The duke stared at him for a moment. “Good enough,” he rasped, then glanced sideways at his neighbor, whom Helmut recognized—with a surprised double-take—as Earl Oliver Hjorth, an unregenerate supporter of the backwoods conservative cabal and the last man he’d have expected to see in the duke’s confidences. “I told you so.”

The earl nodded, looking thoughtful.

“Is there any word from Earl Riordan?” The duke turned his attention towards a plump fellow at the far side of the table.

“Last contact was fifty-two minutes ago, sir,” he said, without even bothering to check the laptop in front of him. “Coming up in eight. I can expedite that if you want…”

“Not necessary.” The duke shook his head, then looked back at Helmut. “Tell me what you know.”
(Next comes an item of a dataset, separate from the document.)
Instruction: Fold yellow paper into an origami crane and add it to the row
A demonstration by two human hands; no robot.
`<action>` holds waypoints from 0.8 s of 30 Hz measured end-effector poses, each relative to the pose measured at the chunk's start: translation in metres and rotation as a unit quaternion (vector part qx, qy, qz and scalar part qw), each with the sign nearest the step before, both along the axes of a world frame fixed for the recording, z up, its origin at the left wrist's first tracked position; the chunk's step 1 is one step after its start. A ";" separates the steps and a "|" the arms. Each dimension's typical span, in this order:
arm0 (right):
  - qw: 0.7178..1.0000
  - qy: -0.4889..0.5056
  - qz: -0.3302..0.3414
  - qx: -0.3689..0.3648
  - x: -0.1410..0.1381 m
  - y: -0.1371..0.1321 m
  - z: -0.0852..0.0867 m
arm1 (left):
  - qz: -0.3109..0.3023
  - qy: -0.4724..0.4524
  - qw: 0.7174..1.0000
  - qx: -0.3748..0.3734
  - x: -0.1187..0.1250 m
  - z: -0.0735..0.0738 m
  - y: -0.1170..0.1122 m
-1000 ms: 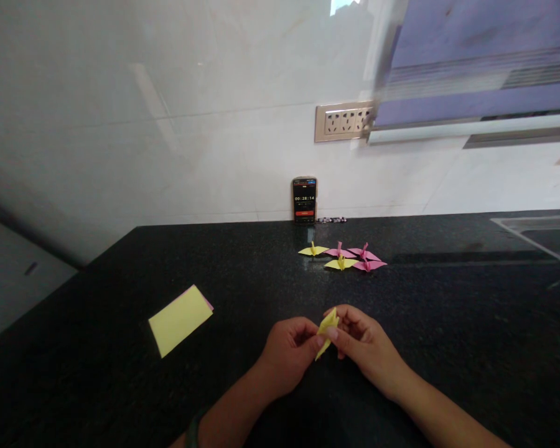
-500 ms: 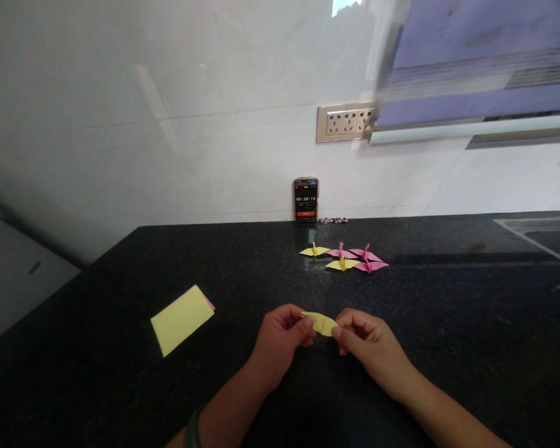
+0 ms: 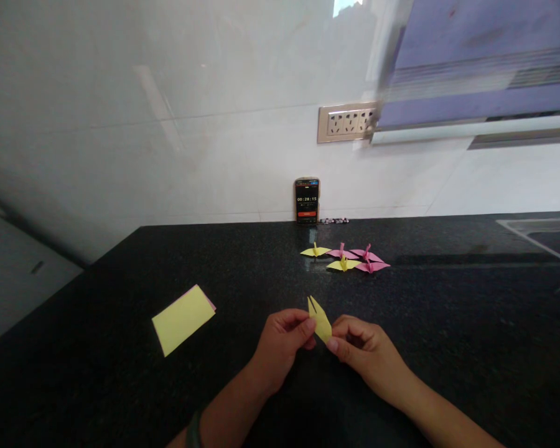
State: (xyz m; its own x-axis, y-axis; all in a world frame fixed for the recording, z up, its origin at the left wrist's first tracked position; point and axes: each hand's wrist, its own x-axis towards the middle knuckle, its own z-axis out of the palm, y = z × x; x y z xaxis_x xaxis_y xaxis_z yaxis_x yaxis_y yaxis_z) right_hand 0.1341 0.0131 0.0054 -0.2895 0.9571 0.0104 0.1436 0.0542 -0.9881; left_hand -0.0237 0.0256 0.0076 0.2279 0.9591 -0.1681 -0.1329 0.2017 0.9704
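A small folded yellow paper piece (image 3: 320, 318) with two pointed tips sticks up between my hands, just above the black countertop (image 3: 98, 386). My left hand (image 3: 282, 345) pinches its left side with thumb and fingers. My right hand (image 3: 361, 348) pinches its lower right end. Behind them, several finished paper cranes (image 3: 345, 258), yellow and pink, sit in a cluster on the counter.
A stack of yellow square paper (image 3: 183, 318) with a pink sheet beneath lies to the left. A phone (image 3: 307, 200) showing a running timer leans against the white wall. A socket strip (image 3: 345, 122) is above it. A sink edge (image 3: 541, 233) shows at far right.
The yellow piece has been turned: it hung tilted down, then lay flat between the hands, and its two tips point upward at this moment. Both hands kept their pinch.
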 end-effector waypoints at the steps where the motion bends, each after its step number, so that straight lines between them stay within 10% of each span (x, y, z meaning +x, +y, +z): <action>1: 1.000 0.011 -0.008 -0.011 0.000 0.000 0.000 | -0.002 -0.003 1.000 0.003 0.000 -0.001 0.000; 24: 0.999 0.017 -0.025 -0.028 -0.001 0.002 -0.005 | -0.051 -0.093 0.992 -0.064 0.001 -0.005 -0.001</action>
State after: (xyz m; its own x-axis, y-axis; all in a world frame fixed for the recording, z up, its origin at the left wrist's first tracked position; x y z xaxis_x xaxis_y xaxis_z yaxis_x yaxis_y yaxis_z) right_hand 0.1336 0.0153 0.0008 -0.2422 0.9696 -0.0335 0.1106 -0.0067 -0.9938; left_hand -0.0230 0.0244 0.0025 0.3617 0.9025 -0.2340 -0.2788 0.3442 0.8966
Helmut shrugged. Despite the full suit of armor, the gesture was virtually silent—there was neoprene in all the right places, another of the little improvements ClanSec had made to their equipment over the years. World- walkers were valuable enough to be worth the cost of custom-fitted armor, and they hadn’t been idle in applying new ideas and materials to the classic patterns. “Stands to reason, he’s hit the Hjalmar Palace, or you wouldn’t have called us out. Is there any word from Wergatsfurt or Ostgat?”

The duke inclined his head. “Wergatsfurt is taken. Ostgat hasn’t heard a whisper, as of—” He snapped his fingers.

“Thirty-seven minutes ago,” said the ice blonde. She sounded almost bored.